[Opening Data provided section]

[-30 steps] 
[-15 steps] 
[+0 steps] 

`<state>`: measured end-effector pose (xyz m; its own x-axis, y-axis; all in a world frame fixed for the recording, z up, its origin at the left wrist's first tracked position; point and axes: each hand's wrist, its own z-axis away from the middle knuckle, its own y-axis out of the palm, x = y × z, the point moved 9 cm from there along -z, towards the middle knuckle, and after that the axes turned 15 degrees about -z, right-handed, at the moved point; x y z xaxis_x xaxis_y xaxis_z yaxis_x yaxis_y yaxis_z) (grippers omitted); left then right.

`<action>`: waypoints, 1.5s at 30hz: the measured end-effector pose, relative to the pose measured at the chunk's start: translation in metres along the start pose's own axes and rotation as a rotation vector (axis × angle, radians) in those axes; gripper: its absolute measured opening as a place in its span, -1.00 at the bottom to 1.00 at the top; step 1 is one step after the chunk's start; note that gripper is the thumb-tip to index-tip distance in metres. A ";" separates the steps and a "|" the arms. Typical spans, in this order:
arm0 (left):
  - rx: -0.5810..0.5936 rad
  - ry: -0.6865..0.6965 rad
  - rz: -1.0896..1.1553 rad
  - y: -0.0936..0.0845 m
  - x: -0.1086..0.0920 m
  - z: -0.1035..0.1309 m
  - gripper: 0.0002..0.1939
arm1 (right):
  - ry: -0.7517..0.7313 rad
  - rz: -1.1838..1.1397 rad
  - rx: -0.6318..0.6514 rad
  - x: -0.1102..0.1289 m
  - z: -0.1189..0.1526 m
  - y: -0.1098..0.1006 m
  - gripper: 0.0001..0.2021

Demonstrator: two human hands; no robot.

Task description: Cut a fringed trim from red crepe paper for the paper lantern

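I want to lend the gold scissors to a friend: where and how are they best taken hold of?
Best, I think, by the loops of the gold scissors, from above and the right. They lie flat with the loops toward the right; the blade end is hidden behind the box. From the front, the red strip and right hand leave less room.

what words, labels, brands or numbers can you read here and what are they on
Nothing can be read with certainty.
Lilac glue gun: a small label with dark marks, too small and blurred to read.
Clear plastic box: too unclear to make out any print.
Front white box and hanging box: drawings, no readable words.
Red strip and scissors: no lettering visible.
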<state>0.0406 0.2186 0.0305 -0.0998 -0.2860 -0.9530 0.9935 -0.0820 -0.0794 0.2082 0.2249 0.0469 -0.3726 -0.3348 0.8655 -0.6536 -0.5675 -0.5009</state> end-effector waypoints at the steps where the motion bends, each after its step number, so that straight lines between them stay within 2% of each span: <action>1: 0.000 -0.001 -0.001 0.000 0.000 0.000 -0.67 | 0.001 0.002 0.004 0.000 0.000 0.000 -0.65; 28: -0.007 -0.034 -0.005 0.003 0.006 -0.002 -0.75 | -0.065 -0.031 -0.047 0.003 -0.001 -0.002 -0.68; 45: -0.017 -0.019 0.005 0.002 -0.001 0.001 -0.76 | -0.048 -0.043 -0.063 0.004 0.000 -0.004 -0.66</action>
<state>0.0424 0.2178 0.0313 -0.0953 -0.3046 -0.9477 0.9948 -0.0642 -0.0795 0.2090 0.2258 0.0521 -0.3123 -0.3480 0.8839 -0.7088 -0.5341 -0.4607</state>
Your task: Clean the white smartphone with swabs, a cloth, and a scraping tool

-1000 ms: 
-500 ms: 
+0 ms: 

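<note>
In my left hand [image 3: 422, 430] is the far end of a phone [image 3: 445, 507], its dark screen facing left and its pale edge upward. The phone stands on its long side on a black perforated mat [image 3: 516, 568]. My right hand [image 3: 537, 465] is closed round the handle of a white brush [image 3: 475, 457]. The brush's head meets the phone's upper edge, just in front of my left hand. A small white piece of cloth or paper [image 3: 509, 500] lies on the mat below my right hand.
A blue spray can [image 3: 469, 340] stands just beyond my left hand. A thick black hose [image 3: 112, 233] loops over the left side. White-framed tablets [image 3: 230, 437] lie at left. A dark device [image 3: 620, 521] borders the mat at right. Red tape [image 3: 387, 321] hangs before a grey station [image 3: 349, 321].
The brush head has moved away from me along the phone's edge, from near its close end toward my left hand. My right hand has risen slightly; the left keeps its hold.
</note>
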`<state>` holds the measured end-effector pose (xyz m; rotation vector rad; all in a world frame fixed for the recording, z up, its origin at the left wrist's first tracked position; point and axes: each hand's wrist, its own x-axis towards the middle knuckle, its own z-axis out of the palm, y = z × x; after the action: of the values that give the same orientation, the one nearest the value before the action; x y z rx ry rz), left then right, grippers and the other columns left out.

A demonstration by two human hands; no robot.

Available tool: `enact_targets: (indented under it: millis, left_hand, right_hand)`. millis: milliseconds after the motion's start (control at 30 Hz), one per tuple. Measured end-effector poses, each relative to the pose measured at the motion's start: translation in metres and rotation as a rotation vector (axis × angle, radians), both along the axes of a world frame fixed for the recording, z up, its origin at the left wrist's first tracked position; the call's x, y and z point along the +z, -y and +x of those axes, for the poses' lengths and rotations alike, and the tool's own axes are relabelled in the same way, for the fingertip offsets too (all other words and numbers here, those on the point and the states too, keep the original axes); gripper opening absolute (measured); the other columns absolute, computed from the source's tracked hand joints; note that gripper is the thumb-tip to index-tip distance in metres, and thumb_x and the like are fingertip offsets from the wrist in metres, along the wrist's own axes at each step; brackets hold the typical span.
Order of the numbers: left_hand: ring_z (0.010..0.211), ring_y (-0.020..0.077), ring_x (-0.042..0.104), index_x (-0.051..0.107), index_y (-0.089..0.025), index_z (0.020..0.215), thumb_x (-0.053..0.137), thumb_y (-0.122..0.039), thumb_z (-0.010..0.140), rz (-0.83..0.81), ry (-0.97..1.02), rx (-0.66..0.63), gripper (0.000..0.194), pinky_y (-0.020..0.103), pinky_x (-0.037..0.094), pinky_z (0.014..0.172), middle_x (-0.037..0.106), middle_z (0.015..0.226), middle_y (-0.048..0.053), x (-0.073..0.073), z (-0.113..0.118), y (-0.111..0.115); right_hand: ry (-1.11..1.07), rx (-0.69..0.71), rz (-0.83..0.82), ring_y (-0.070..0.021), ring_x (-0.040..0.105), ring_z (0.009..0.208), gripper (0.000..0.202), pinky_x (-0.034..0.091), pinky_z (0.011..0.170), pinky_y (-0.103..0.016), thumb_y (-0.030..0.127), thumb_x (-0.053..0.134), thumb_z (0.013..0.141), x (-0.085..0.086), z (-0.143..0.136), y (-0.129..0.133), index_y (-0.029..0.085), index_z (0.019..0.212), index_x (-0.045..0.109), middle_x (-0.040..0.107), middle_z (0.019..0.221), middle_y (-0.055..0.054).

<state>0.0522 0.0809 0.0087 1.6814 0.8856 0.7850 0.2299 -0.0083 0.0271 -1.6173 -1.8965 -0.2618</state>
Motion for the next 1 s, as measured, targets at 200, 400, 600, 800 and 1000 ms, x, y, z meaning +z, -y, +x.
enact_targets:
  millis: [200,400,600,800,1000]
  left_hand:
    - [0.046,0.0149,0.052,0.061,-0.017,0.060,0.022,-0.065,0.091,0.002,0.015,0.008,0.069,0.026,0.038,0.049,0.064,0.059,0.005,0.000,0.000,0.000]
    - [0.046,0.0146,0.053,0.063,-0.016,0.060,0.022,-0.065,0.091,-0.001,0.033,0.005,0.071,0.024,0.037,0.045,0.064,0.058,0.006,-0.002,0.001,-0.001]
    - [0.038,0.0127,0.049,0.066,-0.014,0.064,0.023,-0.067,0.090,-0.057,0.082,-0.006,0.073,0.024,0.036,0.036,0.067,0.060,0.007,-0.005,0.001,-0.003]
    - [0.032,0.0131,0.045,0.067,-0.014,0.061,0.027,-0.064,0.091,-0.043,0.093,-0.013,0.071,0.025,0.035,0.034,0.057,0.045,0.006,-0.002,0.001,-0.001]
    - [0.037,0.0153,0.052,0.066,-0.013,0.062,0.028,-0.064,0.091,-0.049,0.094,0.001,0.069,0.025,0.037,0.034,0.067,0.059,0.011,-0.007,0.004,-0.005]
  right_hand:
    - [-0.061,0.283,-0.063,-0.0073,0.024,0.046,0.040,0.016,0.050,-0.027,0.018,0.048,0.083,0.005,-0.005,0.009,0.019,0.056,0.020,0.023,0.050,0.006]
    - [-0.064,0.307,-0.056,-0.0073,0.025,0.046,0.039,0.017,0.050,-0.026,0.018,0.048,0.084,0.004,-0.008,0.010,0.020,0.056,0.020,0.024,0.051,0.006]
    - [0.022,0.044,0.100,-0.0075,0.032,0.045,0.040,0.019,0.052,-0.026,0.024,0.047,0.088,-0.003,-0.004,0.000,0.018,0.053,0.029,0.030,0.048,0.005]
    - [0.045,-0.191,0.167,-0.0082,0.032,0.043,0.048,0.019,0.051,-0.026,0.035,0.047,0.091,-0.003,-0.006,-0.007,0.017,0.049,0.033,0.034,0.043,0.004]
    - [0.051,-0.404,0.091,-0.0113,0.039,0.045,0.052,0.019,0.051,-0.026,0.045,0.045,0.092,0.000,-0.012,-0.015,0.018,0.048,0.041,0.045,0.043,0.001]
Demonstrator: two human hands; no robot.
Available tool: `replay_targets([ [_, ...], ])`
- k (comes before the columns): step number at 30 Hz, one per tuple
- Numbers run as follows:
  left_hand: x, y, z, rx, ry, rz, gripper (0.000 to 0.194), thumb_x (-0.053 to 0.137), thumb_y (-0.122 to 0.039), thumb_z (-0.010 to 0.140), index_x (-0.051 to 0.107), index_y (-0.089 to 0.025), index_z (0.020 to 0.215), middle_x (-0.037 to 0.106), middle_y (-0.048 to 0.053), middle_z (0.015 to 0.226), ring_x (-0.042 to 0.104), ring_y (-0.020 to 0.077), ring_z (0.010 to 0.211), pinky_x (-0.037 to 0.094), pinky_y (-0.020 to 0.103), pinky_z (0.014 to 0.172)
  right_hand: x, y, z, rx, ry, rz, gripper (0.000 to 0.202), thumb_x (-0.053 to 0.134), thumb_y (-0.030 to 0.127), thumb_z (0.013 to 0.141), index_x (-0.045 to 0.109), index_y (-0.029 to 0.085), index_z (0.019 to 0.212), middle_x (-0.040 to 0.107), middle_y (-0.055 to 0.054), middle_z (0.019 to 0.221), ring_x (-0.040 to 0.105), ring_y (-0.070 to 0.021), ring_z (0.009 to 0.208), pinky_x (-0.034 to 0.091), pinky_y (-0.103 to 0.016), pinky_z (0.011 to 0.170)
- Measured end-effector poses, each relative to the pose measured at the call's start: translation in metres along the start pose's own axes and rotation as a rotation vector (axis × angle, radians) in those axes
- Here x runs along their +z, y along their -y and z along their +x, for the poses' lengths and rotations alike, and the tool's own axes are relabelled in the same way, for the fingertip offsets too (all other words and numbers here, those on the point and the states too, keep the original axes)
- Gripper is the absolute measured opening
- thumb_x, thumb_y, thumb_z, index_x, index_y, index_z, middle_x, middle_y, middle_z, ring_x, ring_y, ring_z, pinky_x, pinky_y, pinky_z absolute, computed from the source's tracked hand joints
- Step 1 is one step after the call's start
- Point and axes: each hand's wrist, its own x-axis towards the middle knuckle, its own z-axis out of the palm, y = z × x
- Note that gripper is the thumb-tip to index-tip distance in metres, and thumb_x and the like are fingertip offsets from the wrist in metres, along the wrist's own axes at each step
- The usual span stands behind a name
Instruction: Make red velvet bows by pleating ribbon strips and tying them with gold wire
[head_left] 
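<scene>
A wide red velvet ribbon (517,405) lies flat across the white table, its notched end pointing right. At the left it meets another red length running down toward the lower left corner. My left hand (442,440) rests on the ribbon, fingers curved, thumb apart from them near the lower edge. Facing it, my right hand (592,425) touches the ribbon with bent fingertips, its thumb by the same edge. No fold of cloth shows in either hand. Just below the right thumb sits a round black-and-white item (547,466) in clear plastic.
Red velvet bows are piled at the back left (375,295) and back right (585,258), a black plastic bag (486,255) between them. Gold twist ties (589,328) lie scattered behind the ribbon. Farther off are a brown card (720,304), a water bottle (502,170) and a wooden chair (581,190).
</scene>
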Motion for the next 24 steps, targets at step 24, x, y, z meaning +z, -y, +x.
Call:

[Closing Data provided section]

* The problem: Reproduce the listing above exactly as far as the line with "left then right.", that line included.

* Answer box:
[-30 steps] 
[-15 steps] 
[+0 steps] 

`<state>`: measured end-effector pose (xyz m; its own x-axis, y-axis; all in a world frame fixed for the recording, z up, its origin at the left wrist's first tracked position; point and axes: each hand's wrist, its own z-axis away from the middle knuckle, its own y-axis out of the palm, x = y × z, the point moved 9 cm from there along -z, towards the middle knuckle, and after that the axes turned 15 degrees about -z, right-handed, at the moved point; x y z xaxis_x xaxis_y xaxis_z yaxis_x yaxis_y yaxis_z) (grippers omitted); left then right.

That concludes the output for this exercise.